◆ What the task asks
Write the entries below out again in full. Match every character.

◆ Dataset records

==*==

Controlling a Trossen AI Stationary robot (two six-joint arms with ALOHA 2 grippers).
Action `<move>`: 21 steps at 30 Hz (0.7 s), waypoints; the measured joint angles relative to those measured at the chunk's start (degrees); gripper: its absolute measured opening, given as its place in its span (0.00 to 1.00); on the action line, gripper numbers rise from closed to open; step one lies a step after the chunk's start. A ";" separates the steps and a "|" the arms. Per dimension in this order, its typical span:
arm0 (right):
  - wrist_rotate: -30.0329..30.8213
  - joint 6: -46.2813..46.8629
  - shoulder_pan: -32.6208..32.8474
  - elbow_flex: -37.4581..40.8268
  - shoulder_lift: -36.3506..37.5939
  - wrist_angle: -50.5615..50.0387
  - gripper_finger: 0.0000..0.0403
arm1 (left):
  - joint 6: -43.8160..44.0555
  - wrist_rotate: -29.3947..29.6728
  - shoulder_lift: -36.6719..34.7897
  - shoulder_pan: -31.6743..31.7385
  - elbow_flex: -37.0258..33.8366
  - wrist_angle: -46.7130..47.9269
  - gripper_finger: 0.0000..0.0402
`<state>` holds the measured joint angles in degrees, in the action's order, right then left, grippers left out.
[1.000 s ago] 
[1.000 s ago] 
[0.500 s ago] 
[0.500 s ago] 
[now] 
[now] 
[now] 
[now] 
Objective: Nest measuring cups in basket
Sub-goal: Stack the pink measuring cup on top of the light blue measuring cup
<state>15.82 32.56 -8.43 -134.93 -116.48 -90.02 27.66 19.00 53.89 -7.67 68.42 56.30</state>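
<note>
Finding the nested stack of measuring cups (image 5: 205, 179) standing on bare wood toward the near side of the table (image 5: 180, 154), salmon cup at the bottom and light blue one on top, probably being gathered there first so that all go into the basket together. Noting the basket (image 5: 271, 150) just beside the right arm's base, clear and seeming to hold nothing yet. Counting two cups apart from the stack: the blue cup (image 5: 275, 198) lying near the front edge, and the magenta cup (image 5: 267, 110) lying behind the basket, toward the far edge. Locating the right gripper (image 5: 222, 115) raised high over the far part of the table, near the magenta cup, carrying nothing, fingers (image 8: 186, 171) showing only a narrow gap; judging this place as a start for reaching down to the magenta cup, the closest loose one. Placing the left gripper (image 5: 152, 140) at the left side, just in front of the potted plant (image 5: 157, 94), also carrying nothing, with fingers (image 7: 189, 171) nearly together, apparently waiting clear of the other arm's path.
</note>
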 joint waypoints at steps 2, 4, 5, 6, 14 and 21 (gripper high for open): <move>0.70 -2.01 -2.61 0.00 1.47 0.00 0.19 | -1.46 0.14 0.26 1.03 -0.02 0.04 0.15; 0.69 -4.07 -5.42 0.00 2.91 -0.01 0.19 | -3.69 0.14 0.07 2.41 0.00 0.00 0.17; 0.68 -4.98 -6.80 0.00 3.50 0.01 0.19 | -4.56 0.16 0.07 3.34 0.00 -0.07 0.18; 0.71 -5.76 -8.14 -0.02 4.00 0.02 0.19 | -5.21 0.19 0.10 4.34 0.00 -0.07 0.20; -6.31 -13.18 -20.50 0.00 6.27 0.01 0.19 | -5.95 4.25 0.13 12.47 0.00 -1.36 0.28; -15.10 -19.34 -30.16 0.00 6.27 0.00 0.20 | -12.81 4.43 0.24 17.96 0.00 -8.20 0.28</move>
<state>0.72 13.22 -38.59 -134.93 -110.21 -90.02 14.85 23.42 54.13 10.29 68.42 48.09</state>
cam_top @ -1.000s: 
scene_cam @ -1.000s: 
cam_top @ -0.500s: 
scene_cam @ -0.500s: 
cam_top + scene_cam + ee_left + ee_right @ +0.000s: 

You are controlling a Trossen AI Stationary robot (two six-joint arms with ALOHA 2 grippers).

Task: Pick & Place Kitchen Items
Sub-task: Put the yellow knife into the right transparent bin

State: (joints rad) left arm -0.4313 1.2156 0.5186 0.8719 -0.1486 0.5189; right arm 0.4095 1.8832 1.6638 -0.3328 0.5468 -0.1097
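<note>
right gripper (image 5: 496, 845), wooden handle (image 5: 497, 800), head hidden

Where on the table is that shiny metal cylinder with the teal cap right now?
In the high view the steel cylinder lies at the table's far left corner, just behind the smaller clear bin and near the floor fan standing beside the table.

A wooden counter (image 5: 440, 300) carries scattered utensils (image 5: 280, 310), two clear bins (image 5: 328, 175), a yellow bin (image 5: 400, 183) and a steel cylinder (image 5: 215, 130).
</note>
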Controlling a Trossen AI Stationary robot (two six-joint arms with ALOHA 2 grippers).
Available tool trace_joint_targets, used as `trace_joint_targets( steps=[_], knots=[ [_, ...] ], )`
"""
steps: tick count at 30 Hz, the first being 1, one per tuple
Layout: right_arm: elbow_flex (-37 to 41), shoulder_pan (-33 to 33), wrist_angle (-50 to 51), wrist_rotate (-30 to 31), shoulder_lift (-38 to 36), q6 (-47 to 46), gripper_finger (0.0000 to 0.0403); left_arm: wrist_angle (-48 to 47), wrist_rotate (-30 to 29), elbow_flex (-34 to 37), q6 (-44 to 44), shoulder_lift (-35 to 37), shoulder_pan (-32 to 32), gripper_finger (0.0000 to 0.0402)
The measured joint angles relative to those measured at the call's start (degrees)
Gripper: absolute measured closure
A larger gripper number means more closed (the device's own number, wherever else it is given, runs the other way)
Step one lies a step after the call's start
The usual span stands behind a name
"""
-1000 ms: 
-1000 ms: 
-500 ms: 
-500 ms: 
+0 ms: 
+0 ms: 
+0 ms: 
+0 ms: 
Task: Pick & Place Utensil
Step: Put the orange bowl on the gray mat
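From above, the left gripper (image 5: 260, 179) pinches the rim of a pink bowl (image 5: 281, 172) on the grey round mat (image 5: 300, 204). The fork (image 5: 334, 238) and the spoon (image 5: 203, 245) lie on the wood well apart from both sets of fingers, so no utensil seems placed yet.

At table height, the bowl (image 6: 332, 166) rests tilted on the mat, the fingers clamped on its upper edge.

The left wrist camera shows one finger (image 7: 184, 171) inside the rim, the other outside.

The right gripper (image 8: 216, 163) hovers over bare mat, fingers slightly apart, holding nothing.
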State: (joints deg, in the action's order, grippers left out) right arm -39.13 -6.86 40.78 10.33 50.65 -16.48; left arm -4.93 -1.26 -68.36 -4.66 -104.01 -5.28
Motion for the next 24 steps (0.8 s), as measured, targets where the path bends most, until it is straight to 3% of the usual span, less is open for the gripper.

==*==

◆ Written answer
Controlling a Trossen AI Stationary robot (two six-joint arms with ALOHA 2 grippers).
Action `<move>`: 21 steps at 30 Hz (0.7 s), waypoints; the measured joint angles relative to those measured at the chunk's start (degrees); gripper: its absolute measured opening, given as its place in its span (0.00 to 1.00); on the action line, gripper numbers rise from closed to open; step one lies a step after the chunk's start. A ";" separates the steps and a "|" the arms. Per dimension in this order, its typical span:
arm0 (right):
  - wrist_rotate: -30.0329..30.8213
  - joint 6: -46.2813..46.8629
  - shoulder_pan: -32.6208..32.8474
  - elbow_flex: -37.4581..40.8268
  - shoulder_lift: -36.3506..37.5939
  - wrist_angle: -50.5615..50.0387
  - gripper_finger: 0.0000..0.0403
arm1 (left):
  - joint 6: -43.8160..44.0555
  - wrist_rotate: -29.3947..29.6728
  - shoulder_lift: -36.6719..34.7897
  - shoulder_pan: -31.6743..31.7385
  - elbow_flex: -37.0258..33.8366
  - wrist_angle: -46.7130..47.9269
  - gripper_finger: 0.0000..0.0402
`<state>` holds the measured joint angles in degrees, in the action's order, right then left, grippers left out.
[1.000 s ago] 
[1.000 s ago] 
[0.500 s ago] 
[0.500 s ago] 
[now] 
[now] 
[now] 
[now] 
Objective: Nest measuring cups in basket
Sub-goal: Stack the pink measuring cup on top of the light blue measuring cup
<state>15.82 32.56 -8.43 -134.93 -116.48 -90.02 27.66 19.00 53.89 -7.67 68.42 56.30</state>
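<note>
Finding the nested stack of measuring cups (image 5: 205, 179) standing on bare wood toward the near side of the table (image 5: 180, 154), salmon cup at the bottom and light blue one on top, probably being gathered there first so that all go into the basket together. Noting the basket (image 5: 271, 150) just beside the right arm's base, clear and seeming to hold nothing yet. Counting two cups apart from the stack: the blue cup (image 5: 275, 198) lying near the front edge, and the magenta cup (image 5: 267, 110) lying behind the basket, toward the far edge. Locating the right gripper (image 5: 222, 115) raised high over the far part of the table, near the magenta cup, carrying nothing, fingers (image 8: 186, 171) showing only a narrow gap; judging this place as a start for reaching down to the magenta cup, the closest loose one. Placing the left gripper (image 5: 152, 140) at the left side, just in front of the potted plant (image 5: 157, 94), also carrying nothing, with fingers (image 7: 189, 171) nearly together, apparently waiting clear of the other arm's path.
</note>
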 joint waypoints at steps 2, 4, 5, 6, 14 and 21 (gripper high for open): <move>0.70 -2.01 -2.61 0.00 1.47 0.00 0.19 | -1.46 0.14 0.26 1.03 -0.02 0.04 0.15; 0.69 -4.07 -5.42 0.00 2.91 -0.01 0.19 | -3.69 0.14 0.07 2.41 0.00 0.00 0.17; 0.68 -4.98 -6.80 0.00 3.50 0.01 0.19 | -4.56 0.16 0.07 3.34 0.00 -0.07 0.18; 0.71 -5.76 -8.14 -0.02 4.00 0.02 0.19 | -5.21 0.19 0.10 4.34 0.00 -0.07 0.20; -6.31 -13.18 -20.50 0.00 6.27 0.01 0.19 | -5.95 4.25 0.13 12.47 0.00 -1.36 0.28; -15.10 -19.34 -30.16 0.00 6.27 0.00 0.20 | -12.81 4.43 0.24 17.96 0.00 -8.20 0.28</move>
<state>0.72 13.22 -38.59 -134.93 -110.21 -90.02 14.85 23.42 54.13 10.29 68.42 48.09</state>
cam_top @ -1.000s: 
scene_cam @ -1.000s: 
cam_top @ -0.500s: 
scene_cam @ -0.500s: 
cam_top + scene_cam + ee_left + ee_right @ +0.000s: 

You are controlling a Trossen AI Stationary robot (two six-joint arms with ALOHA 2 grippers).

Task: Pick & Place Kitchen Items
Sub-task: Put the yellow knife into the right transparent bin

State: (joints rad) left arm -0.4313 1.2156 0.5186 0.8719 -0.1486 0.5189; right arm 0.4095 1.8832 1.6638 -0.3328 0.5468 -0.1097
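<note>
right gripper (image 5: 496, 845), wooden handle (image 5: 497, 800), head hidden

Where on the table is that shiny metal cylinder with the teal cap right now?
In the high view the steel cylinder lies at the table's far left corner, just behind the smaller clear bin and near the floor fan standing beside the table.

A wooden counter (image 5: 440, 300) carries scattered utensils (image 5: 280, 310), two clear bins (image 5: 328, 175), a yellow bin (image 5: 400, 183) and a steel cylinder (image 5: 215, 130).
</note>
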Controlling a Trossen AI Stationary robot (two six-joint arms with ALOHA 2 grippers).
Available tool trace_joint_targets, used as `trace_joint_targets( steps=[_], knots=[ [_, ...] ], )`
"""
steps: tick count at 30 Hz, the first being 1, one per tuple
Layout: right_arm: elbow_flex (-37 to 41), shoulder_pan (-33 to 33), wrist_angle (-50 to 51), wrist_rotate (-30 to 31), shoulder_lift (-38 to 36), q6 (-47 to 46), gripper_finger (0.0000 to 0.0403); left_arm: wrist_angle (-48 to 47), wrist_rotate (-30 to 29), elbow_flex (-34 to 37), q6 (-44 to 44), shoulder_lift (-35 to 37), shoulder_pan (-32 to 32), gripper_finger (0.0000 to 0.0402)
The measured joint angles relative to those measured at the call's start (degrees)
Gripper: absolute measured closure
A larger gripper number means more closed (the device's own number, wherever else it is given, runs the other way)
Step one lies a step after the call's start
The usual span stands behind a name
"""
-1000 ms: 
-1000 ms: 
-500 ms: 
-500 ms: 
+0 ms: 
+0 ms: 
+0 ms: 
+0 ms: 
Task: Pick & Place Utensil
Step: Put the orange bowl on the gray mat
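From above, the left gripper (image 5: 260, 179) pinches the rim of a pink bowl (image 5: 281, 172) on the grey round mat (image 5: 300, 204). The fork (image 5: 334, 238) and the spoon (image 5: 203, 245) lie on the wood well apart from both sets of fingers, so no utensil seems placed yet.

At table height, the bowl (image 6: 332, 166) rests tilted on the mat, the fingers clamped on its upper edge.

The left wrist camera shows one finger (image 7: 184, 171) inside the rim, the other outside.

The right gripper (image 8: 216, 163) hovers over bare mat, fingers slightly apart, holding nothing.
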State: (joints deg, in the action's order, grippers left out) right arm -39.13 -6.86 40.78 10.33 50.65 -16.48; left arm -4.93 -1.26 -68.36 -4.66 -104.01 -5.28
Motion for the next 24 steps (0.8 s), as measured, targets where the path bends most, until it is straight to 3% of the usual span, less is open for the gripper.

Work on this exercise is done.